I bear upon your mouth, with one finger I touch the border of your mouth, drawing information technology equally if it came out of my hand, equally if for the first fourth dimension your mouth would half open, and it's enough to shut my optics to undo it all and start over, I brand the oral fissure I yearn reborn each time, the mouth my paw chooses and draws onto your face, a mouth chosen among all, chosen past me with sovereign freedom to draw information technology with my paw across your face up, and past which any adventure I do non seek to understand accurately matches with your mouth that smiles from under the i my hand draws onto y'all.

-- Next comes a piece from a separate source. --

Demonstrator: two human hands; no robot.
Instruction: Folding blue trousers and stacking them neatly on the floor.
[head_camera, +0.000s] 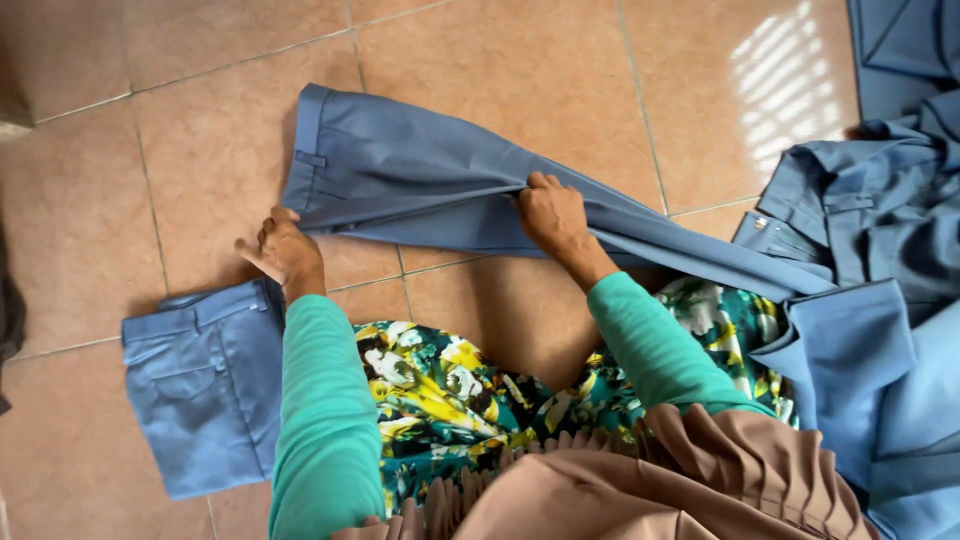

You wait at me, you look at me from upwardly close, closer each time then we play cyclops, nosotros look at each other closer each time and our eyes overstate, come closer to each other, they overlap and the cyclops await at each other, animate dislocated, the mouths find each other and struggle warmly, biting each other's lips, simply leaning the tongue upon the teeth, playing in their premises where a heavy wind comes and goes with an onetime perfume and a silence. Only then my hands seek to sink into your hair, to slowly caress the deepness of your hair while we buss as if our mouths where full of flowers or fish, of lively movements, of dark fragrance. And if we seize with teeth the pain is sweet, and if nosotros drown with a brief and terrible simultaneous jiff gulp, that immediate death is beautiful. And in that location is ane single saliva and one single sense of taste of ripe fruit, and I feel you tremble confronting me like a moon in the water.